Suspect accused of bumping man and then shooting him in the face returns to W.Va.
CHARLESTON, W.Va. - The Charleston man charged with shooting two men inside a West Side convenience store and later fleeing to Ohio appeared before a Kanawha County magistrate Tuesday.
Charleston detectives went to Columbus Tuesday morning to pick up Antonio "Shake" Collins, 32, from jail. Collins was charged with two counts of attempted murder after the violent April 20 shooting incident at the 7-Eleven on Washington Street West.
He fled to Columbus immediately after but was in the city for only a few hours before members of the U.S. Marshal's Southern Ohio Fugitive Apprehension Strike Team caught up with him, said Lt. Steve Cooper, chief of detectives.

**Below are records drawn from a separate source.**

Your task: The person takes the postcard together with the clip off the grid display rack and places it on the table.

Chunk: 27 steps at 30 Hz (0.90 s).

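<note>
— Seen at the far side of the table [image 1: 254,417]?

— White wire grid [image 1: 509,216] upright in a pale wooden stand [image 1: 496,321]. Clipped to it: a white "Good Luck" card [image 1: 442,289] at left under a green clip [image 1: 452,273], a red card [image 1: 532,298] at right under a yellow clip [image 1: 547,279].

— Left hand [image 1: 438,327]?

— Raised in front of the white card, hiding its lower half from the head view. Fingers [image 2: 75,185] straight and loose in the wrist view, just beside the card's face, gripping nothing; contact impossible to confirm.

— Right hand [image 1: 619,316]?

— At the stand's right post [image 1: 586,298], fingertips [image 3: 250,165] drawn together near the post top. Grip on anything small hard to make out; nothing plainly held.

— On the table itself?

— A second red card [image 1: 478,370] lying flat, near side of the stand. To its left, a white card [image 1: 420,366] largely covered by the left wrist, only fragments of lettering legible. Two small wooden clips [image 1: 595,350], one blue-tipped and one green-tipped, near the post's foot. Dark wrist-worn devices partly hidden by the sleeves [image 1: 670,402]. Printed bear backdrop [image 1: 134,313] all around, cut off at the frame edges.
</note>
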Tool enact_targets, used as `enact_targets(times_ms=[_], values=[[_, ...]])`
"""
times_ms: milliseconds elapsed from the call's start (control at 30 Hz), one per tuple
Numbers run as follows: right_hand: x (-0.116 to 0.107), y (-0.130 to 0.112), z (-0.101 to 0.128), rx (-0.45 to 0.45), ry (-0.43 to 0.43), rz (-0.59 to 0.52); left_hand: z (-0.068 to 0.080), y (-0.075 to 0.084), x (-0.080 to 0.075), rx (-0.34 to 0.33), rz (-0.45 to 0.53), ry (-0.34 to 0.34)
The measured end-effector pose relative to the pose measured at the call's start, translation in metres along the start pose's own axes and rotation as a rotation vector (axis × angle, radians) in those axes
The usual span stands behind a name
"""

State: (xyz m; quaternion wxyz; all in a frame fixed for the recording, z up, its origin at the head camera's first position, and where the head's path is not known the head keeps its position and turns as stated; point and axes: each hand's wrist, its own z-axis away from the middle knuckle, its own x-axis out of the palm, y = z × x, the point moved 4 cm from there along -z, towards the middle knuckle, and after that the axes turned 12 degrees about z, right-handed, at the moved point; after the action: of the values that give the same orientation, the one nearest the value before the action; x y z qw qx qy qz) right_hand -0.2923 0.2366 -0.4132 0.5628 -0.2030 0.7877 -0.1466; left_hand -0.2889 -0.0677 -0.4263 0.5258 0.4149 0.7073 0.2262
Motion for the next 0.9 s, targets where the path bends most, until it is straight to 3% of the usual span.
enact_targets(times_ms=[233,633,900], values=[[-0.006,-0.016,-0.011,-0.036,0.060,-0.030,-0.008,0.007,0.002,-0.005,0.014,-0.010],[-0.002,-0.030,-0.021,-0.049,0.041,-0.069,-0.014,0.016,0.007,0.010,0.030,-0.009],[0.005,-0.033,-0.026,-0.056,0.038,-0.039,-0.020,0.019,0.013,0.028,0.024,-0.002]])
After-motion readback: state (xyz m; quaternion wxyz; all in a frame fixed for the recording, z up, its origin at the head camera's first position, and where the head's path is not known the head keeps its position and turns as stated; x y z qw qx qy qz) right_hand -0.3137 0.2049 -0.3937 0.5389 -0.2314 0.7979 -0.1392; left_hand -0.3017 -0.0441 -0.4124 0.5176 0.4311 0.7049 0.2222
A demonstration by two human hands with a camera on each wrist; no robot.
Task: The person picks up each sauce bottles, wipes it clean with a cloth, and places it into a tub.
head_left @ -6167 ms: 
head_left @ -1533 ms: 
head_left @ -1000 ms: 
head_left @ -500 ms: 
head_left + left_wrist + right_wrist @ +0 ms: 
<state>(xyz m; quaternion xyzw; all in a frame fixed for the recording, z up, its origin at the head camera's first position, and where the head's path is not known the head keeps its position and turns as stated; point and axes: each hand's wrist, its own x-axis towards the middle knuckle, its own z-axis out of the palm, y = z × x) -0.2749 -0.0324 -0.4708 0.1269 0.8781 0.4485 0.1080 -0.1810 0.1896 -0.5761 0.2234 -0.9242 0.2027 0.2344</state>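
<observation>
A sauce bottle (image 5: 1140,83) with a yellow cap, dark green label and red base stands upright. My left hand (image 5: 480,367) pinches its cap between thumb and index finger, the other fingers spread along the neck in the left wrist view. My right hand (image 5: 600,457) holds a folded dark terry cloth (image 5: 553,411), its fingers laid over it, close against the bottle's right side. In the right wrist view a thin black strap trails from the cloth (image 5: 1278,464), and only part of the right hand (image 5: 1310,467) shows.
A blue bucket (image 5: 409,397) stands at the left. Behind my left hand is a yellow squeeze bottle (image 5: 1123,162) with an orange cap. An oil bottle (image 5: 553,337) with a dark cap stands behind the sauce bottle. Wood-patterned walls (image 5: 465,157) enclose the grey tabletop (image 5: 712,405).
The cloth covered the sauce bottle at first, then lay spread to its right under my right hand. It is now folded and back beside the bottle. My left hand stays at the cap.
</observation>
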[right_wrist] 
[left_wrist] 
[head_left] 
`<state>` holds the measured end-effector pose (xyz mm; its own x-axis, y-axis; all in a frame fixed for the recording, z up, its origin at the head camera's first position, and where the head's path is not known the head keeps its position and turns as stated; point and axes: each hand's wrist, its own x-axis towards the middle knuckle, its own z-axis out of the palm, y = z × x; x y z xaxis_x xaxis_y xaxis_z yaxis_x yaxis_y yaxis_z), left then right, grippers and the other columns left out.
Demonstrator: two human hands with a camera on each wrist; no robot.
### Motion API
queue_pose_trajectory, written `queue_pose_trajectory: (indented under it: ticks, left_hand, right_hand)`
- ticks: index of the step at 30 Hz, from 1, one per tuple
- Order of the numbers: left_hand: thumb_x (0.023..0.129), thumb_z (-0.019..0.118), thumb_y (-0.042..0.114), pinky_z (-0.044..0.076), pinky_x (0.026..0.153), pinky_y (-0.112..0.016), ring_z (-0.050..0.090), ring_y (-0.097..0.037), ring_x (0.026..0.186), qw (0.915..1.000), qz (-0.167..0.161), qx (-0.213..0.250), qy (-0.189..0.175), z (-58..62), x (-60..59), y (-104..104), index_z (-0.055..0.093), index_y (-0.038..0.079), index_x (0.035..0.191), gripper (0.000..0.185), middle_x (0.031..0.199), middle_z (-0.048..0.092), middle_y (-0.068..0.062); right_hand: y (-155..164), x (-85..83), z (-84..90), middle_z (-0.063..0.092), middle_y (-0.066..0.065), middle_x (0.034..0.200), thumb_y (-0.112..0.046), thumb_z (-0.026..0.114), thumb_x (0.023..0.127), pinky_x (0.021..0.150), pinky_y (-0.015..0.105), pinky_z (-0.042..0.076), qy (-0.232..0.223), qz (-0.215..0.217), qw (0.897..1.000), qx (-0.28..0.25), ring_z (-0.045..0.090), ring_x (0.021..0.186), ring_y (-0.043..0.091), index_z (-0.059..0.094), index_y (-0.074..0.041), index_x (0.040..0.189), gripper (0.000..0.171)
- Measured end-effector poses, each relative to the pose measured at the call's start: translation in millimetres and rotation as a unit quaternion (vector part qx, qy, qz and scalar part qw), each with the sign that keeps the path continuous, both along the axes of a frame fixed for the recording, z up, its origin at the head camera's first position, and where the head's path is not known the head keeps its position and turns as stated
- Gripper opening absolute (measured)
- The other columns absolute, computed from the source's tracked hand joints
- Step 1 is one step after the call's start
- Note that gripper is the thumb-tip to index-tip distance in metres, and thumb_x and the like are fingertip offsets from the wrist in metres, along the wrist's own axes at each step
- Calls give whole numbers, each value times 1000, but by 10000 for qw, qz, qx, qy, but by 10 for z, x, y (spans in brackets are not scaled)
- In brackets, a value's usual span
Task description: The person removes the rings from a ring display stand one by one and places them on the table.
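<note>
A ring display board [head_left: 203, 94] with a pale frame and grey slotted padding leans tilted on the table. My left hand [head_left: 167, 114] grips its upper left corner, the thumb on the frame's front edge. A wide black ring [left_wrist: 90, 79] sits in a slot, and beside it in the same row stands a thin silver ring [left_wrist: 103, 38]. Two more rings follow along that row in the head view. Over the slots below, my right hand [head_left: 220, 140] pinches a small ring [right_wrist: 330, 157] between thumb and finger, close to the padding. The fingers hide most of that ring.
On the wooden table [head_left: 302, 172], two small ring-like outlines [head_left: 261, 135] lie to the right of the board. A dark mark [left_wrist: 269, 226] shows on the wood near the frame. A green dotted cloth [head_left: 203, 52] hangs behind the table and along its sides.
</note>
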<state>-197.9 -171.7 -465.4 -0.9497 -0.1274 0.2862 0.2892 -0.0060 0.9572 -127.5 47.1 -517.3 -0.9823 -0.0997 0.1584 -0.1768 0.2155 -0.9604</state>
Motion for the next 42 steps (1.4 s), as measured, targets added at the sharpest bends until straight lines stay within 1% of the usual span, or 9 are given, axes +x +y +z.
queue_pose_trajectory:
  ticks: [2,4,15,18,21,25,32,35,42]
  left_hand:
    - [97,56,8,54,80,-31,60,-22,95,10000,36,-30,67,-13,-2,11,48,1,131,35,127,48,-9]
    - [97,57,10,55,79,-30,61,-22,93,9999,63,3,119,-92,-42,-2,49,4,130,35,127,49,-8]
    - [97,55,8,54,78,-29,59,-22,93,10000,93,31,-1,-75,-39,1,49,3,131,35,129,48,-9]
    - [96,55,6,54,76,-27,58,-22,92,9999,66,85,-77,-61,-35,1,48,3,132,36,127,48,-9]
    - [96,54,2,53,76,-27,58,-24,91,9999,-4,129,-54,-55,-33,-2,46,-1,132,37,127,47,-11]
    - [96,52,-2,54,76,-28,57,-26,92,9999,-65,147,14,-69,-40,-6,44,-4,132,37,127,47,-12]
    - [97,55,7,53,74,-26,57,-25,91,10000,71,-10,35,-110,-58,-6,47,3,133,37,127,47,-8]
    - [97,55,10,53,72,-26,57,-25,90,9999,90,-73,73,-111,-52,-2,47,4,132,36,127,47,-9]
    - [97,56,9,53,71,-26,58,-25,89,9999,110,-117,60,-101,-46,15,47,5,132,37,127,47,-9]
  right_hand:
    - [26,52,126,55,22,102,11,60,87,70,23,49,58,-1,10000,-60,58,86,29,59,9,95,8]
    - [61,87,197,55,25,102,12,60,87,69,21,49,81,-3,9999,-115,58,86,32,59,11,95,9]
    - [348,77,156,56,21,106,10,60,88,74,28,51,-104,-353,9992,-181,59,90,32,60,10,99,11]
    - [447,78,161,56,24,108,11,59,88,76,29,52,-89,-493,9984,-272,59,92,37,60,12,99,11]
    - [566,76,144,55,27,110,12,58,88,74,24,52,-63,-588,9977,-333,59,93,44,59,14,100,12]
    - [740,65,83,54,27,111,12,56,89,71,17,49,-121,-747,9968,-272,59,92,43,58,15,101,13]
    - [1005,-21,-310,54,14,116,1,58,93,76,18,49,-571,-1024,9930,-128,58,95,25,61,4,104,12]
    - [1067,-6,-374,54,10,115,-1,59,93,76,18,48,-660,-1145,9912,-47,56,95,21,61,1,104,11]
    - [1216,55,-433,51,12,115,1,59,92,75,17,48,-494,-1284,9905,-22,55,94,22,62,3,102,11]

"We are very relieved to have Mr. Collins in custody and to be bringing him back to face charges for what he did," Cooper said. "What happened at 7-Eleven was very out of the ordinary and shocking to the conscience -- shocking to the conscience of the community.
"We consider him to be a very dangerous person."
Detectives have surveillance video from the night of the incident. The video shows the incident in graphic detail, Cooper said.
The victims, Josh Lawson and Patrick Moore Jr., were inside the store about 3:15 a.m. Cooper said Collins entered the store and accidentally bumped Lawson, who then made a comment about it. Collins then pulled a handgun from his pants and put it to Lawson's face.
Moore tried to intervene by stepping between the two, but Collins shot Lawson in the face at "point blank" range, according to a criminal complaint filed in Kanawha Magistrate Court.
Moore fled down the candy aisle of the store, but Collins chased him down and shot him in the face as well, detectives said.
"He then picked up a bottle of water and strolled out of the store as if nothing had happened," Cooper said in previous interviews.
A friend of one of the victims was outside the store at the time of the shooting. She said she saw Collins walking away from the store and as he did so, he looked at her and smiled.
Collins told reporters outside the Charleston Police Department Tuesday that he wanted to apologize to the victims' families and his own.
Both victims are recovering, Cooper said.
Kanawha Magistrate Joe Shelton arraigned Collins on the attempted murder charges and set a $100,000 cash-only bond. A preliminary hearing will be 1:30 p.m. May 7.
Kanawha Prosecutor Mark Plants and assistant prosecutor Dan Holstein attended the arraignment.
"The public is definitely safer today," Plants said after the arraignment. "Charleston Police Department did an incredible job, not only with the investigation, but locating him, getting him back to West Virginia and getting him off the streets."
Collins has a violent criminal history. He was convicted in 2000 of malicious wounding after shooting his friend, Dexter Johnson, in the head, thinking Johnson had snitched on a convicted drug dealer. Johnson survived the November 1998 ordeal but suffered permanent brain damage.
Collins was arrested in November 2008 when a South Charleston police officer found him in possession of a firearm during a traffic stop. He had a Cobray model M-12 .380-caliber handgun tucked in his waistband.
He was charged, and later pleaded guilty, in federal court to being a felon in possession of a firearm. Collins was sentenced to four years in prison and three years of supervised release.
According to a court document seeking to modify the terms of his supervision, Collins was being housed in a halfway house in Columbus when he began showing "signs of his previously diagnosed mental illness."